**Action item:**
So that the copy stays text only, transcribe the data below exactly and exclude the images.

**Recorded information:**
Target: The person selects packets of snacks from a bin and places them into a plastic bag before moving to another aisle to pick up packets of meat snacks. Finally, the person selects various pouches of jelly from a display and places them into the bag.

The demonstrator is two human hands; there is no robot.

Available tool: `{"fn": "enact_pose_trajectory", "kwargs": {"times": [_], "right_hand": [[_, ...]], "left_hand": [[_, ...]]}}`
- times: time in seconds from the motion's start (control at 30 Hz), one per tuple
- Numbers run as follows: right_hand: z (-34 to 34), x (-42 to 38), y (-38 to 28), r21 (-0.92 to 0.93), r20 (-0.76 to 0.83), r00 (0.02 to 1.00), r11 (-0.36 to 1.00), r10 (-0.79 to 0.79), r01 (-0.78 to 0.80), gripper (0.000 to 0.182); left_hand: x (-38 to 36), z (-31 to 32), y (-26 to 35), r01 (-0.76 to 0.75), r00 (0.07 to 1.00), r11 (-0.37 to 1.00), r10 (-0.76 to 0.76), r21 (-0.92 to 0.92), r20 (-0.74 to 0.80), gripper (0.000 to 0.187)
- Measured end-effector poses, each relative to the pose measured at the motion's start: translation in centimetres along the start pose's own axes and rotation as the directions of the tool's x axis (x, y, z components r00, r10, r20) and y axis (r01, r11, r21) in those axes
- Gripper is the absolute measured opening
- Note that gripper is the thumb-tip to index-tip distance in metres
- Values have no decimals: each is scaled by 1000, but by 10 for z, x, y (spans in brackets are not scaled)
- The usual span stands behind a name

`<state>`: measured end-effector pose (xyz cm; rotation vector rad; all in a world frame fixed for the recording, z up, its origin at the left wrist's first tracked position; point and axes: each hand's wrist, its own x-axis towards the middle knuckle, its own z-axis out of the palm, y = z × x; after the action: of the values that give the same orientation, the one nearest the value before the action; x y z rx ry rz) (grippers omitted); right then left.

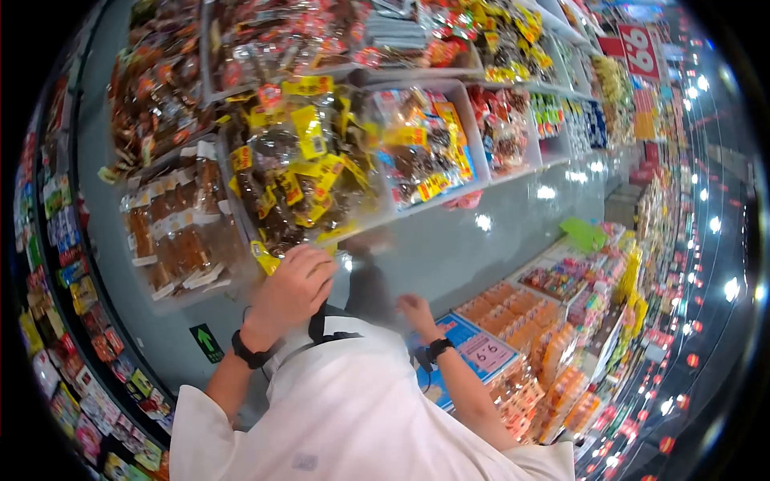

**Output:**
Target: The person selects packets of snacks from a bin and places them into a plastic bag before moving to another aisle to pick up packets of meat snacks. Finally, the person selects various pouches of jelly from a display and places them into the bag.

The demonstrator is two human hands; there is no robot.

Available tool: `{"fn": "enact_pose_trajectory", "kwargs": {"times": [_], "right_hand": [[_, ...]], "left_hand": [[_, ...]]}}`
- times: time in seconds from the motion's start (control at 30 Hz), one per tuple
- Numbers run as follows: right_hand: z (-34 to 34), x (-42 to 38), y (-38 to 28), r21 (-0.92 to 0.93), r20 (-0.76 to 0.83), r00 (0.02 to 1.00), r11 (-0.36 to 1.00), r10 (-0.79 to 0.79), r01 (-0.78 to 0.80), gripper (0.000 to 0.182); left_hand: x (-38 to 36), z (-31 to 32), y (-26 to 35), r01 (-0.76 to 0.75), r00 (0.07 to 1.00), r11 (-0.37 to 1.00), r10 (-0.76 to 0.76), r21 (-0.92 to 0.92), r20 (-0.74 to 0.80), gripper (0.000 to 0.187)
- Measured end-effector poses, each relative to the pose measured at the motion's start: translation in centimetres along the start pose's own axes and rotation as the directions of the tool's x axis (x, y, z components r00, r10, r20) and y axis (r01, r11, r21) in those axes
- Gripper is the absolute measured opening
- Note that gripper is the thumb-tip to index-tip distance in metres
- Values have no decimals: each is scaled by 1000, but by 10 for z, x, y (spans in brackets are not scaled)
- The usual span stands behind a name

`<state>`: measured end-effector pose (xyz cm; rotation vector rad; all in a world frame fixed for the recording, z up, its origin at the left wrist's first tracked position; point and axes: each hand's wrist, its own x-axis towards the middle knuckle, its own z-axis out of the palm, y = z × x; after the action: of the values that give the same orientation, the one nearest the value before the action; x y z rx ry rz) (grippers omitted); right then left.

No more output is required for the exercise.